But in reality, in spite of all the writing that this is a hard and central question, the long term answer has always been obvious. If the software/hardware in a car is responsible for the crash (ie. caused the vehicle to do something like depart its right-of-way) then it's pretty obvious that the vendor of that car will be liable, or perhaps some proxy for the vendor like a taxi fleet operator.

Today, Volvo declared this to be the case for them and Google has said it as well. Mercedes has also recently said this in an interview. Good for them.

The main reason this has sat as an open question for so long is that any lawyer will tell you never to admit in advance that you should be liable for something. From a lawyer's standpoint, that can never do anything but come back to haunt you later. There's no upside, and a big downside, so they tell clients not to do it.

It is not just a legal decision. After all, customers are not going to want to buy or even ride in cars if the rule is, "If this car crashes because of our bug, then you (or your insurance) will be liable, and demerit points or even criminal charges might go to you." Early adopters might accept that but it's not a workable long-term policy. If the question of points and rare criminal charges could be eliminated, we could see a workable system where the passenger is liable and has insurance to fully cover it, but deep down that's a silly system; again something only for the early days.

Even if you could get such a system in place with passenger-insurance, the reality is the vendor would still get sued. Even a great policy and indemnification from the passenger would not prevent plaintiff's lawyers from wanting to go after the deep pocketed vendor. They would look for the hope of negligence (or in their dreams, VW style fraud) to get juicy damages. Even if not directly liable, the vendor would pay more in legal costs for some cases than the cost of the accident.

As I have written before, in today's world, car accident costs are not paid by individuals or even companies. If I'm liable, my insurance company pays, and every policyholder shares the cost in their premiums. If my car has a defect, the car company pays, but builds in a share of that cost or insurance against it into the price of every car -- once again the public shares the cost. This will not change in the world of robocars, and fighting over liability is really just fighting over who the money will flow through, and who will get the burdens and benefits of control of the legal strategy.

This saner approach has the vendor responsible -- at least while the car was driving itself -- and the vendor self-insuring and getting reinsurance, or product liability insurance, to cover the cost.
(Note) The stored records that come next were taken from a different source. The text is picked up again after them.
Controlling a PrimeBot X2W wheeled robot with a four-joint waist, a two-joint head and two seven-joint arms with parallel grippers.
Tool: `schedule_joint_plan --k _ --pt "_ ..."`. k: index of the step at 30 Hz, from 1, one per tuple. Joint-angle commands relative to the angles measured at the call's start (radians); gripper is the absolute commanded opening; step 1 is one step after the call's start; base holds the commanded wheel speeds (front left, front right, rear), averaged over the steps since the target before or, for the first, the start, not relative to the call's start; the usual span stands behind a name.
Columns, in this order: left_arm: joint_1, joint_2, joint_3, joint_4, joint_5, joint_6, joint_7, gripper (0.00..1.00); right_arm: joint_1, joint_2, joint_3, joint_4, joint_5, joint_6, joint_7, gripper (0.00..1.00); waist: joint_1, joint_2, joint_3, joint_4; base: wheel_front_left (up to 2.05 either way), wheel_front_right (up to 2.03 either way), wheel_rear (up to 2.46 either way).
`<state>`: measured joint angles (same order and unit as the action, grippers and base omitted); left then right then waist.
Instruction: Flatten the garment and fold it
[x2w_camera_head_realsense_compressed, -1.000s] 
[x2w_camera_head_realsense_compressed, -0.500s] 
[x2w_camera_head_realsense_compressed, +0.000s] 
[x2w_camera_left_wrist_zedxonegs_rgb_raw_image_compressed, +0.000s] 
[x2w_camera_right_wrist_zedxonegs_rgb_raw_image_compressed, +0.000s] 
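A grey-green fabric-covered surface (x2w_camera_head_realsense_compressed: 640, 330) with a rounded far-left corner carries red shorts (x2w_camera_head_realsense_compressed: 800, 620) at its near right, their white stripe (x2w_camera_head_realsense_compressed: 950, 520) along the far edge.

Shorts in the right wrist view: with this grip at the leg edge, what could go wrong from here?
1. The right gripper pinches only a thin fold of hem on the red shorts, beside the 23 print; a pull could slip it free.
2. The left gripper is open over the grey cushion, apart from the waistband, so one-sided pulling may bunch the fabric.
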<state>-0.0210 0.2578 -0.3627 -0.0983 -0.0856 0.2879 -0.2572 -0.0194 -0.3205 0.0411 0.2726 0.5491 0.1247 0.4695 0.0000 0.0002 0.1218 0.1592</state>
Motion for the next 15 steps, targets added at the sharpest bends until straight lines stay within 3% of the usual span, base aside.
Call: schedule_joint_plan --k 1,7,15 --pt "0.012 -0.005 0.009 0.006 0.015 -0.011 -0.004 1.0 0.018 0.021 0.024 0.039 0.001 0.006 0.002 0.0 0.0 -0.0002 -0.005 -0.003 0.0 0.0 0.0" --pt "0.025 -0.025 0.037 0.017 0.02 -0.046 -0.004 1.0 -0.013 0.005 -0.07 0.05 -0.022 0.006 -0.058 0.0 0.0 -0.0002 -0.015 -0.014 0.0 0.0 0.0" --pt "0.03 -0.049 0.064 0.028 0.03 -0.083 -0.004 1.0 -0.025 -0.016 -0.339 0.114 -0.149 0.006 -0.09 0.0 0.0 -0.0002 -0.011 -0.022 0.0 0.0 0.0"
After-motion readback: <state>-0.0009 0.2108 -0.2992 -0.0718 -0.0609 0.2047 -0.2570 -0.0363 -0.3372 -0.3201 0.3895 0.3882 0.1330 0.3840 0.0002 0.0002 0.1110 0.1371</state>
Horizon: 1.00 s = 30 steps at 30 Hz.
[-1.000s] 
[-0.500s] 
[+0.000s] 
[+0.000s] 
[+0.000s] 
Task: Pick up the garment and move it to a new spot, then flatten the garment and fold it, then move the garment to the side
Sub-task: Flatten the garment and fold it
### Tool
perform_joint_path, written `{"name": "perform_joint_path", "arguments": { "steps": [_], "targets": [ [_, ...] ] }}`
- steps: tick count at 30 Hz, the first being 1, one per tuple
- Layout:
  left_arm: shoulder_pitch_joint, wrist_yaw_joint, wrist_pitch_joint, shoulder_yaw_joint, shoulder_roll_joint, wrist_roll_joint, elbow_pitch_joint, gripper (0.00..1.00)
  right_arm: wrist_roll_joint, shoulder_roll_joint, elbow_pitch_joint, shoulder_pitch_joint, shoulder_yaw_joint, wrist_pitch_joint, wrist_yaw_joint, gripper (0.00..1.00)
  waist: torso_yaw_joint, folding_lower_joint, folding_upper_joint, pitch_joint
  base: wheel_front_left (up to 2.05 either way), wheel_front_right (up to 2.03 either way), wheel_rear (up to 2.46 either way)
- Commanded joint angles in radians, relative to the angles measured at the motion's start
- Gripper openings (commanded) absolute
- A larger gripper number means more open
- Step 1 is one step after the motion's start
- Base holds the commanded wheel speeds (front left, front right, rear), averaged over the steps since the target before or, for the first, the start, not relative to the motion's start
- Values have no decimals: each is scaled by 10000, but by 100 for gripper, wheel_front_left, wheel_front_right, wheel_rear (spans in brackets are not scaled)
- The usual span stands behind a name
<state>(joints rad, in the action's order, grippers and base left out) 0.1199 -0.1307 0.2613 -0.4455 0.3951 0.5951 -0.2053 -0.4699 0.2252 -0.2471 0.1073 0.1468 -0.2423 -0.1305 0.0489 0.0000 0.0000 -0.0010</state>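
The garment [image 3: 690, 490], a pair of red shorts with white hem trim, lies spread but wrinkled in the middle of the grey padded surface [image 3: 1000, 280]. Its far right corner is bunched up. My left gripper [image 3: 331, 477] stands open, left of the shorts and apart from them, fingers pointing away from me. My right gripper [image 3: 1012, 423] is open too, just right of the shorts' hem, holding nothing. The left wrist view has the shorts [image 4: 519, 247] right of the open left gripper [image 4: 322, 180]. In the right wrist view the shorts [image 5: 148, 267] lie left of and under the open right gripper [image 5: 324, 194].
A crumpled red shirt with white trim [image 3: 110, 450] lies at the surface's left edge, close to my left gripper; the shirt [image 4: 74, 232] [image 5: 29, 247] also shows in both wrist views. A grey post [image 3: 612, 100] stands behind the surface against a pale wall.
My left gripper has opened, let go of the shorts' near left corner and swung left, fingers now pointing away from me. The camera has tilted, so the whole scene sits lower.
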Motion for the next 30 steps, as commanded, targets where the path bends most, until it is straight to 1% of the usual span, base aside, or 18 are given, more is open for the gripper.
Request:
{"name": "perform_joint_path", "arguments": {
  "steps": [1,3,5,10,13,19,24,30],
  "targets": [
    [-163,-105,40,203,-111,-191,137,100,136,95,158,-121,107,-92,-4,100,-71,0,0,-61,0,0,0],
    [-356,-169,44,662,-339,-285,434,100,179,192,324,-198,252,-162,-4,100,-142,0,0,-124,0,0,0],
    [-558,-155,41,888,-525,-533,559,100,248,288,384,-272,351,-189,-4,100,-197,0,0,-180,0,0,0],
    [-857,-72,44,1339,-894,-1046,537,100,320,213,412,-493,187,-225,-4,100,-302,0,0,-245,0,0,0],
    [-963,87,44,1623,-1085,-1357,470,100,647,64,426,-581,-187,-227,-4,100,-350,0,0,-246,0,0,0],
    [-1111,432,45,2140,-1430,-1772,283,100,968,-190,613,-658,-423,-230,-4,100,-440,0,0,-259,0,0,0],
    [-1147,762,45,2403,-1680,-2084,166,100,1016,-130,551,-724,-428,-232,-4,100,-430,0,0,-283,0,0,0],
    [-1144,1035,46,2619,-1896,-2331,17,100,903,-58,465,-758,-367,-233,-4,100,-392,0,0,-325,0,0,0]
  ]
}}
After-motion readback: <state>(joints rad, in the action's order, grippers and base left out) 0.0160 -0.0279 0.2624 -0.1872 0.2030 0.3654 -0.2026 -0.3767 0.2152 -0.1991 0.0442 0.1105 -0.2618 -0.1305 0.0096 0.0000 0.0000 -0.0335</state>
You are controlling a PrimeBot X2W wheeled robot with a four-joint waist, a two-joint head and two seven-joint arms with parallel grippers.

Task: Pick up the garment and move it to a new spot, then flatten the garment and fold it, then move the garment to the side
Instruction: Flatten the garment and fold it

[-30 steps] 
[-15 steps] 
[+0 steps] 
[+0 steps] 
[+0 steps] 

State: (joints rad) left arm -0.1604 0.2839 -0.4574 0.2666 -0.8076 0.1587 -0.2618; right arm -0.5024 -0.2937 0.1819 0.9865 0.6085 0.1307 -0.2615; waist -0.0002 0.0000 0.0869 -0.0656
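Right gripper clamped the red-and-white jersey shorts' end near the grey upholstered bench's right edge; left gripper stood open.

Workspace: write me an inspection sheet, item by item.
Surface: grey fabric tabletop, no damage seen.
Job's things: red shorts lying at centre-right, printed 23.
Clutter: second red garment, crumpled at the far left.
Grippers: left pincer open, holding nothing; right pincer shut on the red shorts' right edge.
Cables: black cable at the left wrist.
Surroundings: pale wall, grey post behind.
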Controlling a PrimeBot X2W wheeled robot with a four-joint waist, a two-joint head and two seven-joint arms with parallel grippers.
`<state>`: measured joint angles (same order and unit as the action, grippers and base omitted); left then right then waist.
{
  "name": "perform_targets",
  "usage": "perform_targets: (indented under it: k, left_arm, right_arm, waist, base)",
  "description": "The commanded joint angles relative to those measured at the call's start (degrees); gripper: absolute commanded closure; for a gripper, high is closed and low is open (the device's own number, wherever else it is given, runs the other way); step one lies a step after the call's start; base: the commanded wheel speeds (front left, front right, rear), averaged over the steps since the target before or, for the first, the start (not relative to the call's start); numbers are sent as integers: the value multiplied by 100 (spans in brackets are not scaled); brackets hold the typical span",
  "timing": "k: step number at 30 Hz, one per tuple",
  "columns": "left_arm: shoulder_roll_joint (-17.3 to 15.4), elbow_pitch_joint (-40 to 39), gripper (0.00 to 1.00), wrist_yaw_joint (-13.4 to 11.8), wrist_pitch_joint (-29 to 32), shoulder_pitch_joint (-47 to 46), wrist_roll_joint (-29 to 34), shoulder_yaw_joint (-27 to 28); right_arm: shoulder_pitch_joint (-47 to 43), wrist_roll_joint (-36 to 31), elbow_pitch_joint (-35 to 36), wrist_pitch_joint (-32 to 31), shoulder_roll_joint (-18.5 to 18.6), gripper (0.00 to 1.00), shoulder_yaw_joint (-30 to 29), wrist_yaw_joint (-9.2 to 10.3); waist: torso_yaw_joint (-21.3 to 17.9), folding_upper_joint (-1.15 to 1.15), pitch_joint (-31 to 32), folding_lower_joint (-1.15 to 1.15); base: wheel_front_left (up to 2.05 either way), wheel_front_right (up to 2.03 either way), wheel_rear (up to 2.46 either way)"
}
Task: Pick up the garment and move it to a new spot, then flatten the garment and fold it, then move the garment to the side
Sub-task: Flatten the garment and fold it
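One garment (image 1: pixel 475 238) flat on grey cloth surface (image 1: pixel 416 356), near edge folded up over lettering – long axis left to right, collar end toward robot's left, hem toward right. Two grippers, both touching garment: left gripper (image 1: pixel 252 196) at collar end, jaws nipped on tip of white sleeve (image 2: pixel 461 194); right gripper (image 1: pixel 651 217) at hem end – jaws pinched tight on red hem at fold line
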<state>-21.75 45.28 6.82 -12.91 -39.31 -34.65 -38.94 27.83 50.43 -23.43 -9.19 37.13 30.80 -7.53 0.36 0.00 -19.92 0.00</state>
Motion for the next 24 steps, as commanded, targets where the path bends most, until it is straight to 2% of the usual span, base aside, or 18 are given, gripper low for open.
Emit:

The cost we currently know very, very well -- rooms of actuaries at every auto insurance company study it all day -- and we can handle it. (We don't know the cost of the early, special lawsuits which will be unlike typical car crash cases.)

If the world is rational, the total number of accidents and their severity goes way down, and that cost goes way down with it. The world may not be rational, but ideally this new lower cost is built into the cost of the ride or the car, and we all pay less. Hooray.

For cars that people drive some of the time, traditional insurance will do the job, but it should be billed by the mile -- called PAYD or Pay-as-you-drive.

I have a more detailed earlier article on the issues around accidents for those seeking more depth.

Perhaps we can demote this from the most-frequent-questions list. Though the one I really want to get off the list is what happens when a car has to choose between killing two people?